A study conducted by researchers at the University of Cincinnati suggests that a decrease in the protein amyloid-beta in the brain, rather than an accumulation of this protein, may be behind cognitive decline in individuals with Alzheimer’s disease. The researchers found that individuals who were able to produce enough Aβ42, an important protein for brain health, to keep amyloid levels within a normal range did not develop Alzheimer’s disease, despite having amyloid plaques present in their brains. This study challenges the prevailing belief that amyloid plaques are the main cause of Alzheimer’s disease, suggesting that increasing levels of Aβ42 could offer cognitive benefits.
The study, published in the journal Brain, analyzed data from about 26,000 people enrolled in 24 randomized clinical trials for new monoclonal antibody treatments approved for treating Alzheimer’s disease. These treatments unintentionally increased levels of Aβ42 in the brain, which the researchers believed may be associated with slower cognitive impairment and clinical decline. The findings indicate that Alzheimer’s disease may be more of a process of losing Aβ42 rather than accumulating amyloid plaques, as previously thought.
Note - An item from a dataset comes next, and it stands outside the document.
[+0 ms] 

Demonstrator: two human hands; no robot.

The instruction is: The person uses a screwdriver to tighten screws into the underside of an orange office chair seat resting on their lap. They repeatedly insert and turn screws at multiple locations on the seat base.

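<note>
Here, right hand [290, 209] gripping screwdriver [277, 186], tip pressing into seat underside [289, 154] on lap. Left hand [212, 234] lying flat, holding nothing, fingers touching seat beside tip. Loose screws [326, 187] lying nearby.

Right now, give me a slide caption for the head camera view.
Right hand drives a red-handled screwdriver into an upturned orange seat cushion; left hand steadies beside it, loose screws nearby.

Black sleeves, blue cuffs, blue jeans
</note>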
Dr. Alberto Espay, the lead author of the study, stated that future medications for Alzheimer’s should aim at increasing Aβ42 directly, rather than indirectly through treatments such as monoclonal antibodies. Another expert, Dr. David Merrill, suggested that looking beyond amyloid and focusing on modifiable health factors that contribute to Alzheimer’s disease could provide insights into new treatment approaches. Addressing modifiable risk factors, such as exercise and managing chronic conditions like diabetes and hypertension, may help increase soluble Aβ42 levels while improving cognitive function over time.
Karen D. Sullivan, a board-certified neuropsychologist, highlighted the significance of the study’s findings in challenging the current understanding of Alzheimer’s disease and the role of amyloid plaques. She noted that the study’s results may spark discussions within the Alzheimer’s community and prompt a reevaluation of treatment approaches. Further research is needed to elucidate the mechanisms of modifiable risk factors known to decrease dementia risk and explore non-drug approaches that could provide similar benefits without potential side effects associated with existing treatments.
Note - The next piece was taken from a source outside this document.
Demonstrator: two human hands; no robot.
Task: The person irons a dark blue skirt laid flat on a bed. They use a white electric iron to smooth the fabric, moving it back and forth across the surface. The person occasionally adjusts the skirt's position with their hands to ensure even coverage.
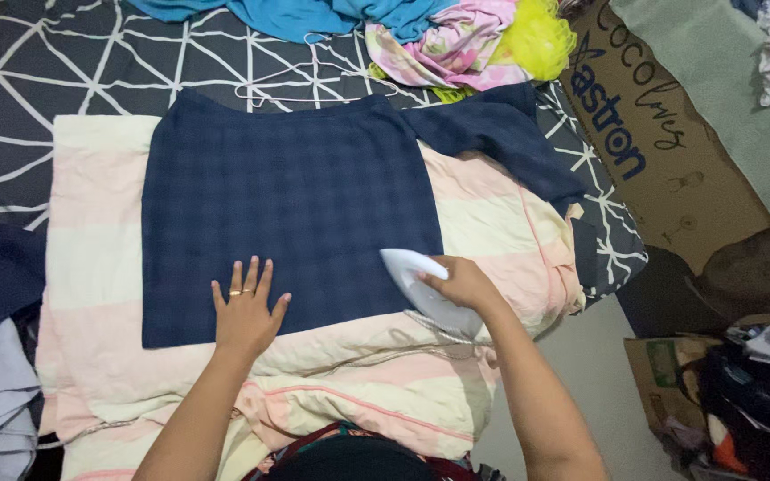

Overall, the study conducted by researchers at the University of Cincinnati provides new insights into the potential role of Aβ42 in Alzheimer’s disease and challenges the prevailing belief that amyloid plaques are the primary cause of cognitive decline. By focusing on increasing levels of Aβ42 directly, rather than targeting amyloid plaques, future medications may offer more effective treatment options for individuals with Alzheimer’s disease. Further research into modifiable risk factors and non-drug approaches could also lead to a better understanding of how to prevent or slow cognitive decline in individuals at risk for Alzheimer’s disease.